December 5th, 2005

Loz Cola

Time capsule...

This is hilarious. A year after I was supposed to get these things back, the humanities department at Flinders decided they didn't want my assignments anymore and mailed them to me. This huge thick envelope full of last year's essays and Dun Dun DUNNN, a bound copy of my thesis. Am I tempted to look at remarks which shall be of no further relevance to my University career, having given up the glamour of literature research for the Educational mundane? Yes, yes I am.
Loz Cola

Revelation!

OH MY GOODNESS

I was only 3 marks away from a High Distinction with my Thesis. 3. marks. away.

*kill maim laugh maim kill*

ETA: It is clear to me I should have left the comments well alone. I was better as one of the ignorami. These examiners, they dwell too much upon the negative and make me feel as if I am an academic failure as opposed to one who can proudly proclaim she has Second Class Division A Honours. The honour is swept under the rug as I read about this failed potential and that failed potential. Minor and common errors such as comma splices! Oh if they knew how I journalled with sentence fragments, then they would be afraid. Bah I say.
Loz Cola

Blah...

Getting those comments back really depressed me. Not even getting my money from the bank, watching Buffy, listening to Barenaked Ladies and eating ice cream has managed to cheer me up. I feel as if I had this wonderful opportunity which I squandered away. I just feel like I've failed.

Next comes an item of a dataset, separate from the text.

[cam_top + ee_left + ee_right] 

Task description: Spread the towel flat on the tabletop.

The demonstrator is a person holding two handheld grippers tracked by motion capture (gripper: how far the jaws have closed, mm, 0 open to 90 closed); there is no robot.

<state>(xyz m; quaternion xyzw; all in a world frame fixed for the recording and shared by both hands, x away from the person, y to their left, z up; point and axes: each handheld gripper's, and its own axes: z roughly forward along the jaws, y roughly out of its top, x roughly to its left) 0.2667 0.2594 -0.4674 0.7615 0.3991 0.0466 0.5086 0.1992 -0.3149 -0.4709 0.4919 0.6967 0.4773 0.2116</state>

Which is ridiculous, I know, because I did not fail. I obviously did not fail, did not even come close to failing.

I wish I didn't have this perfectionist streak.

There's this Jack Johnson song, Fortunate Fool. I feel like the girl in this song more often than I'd care to mention.

"She's the one that stumbles when she talks about
The seven foreign films that she's checked out
Such a fortunate fool
She's just too good to be true
She's such a fortunate fool
She's just so mmm... "

I think of myself as this person. The person who wants to be intelligent, who knows what they have to do to appear intelligent, but falters on the edge.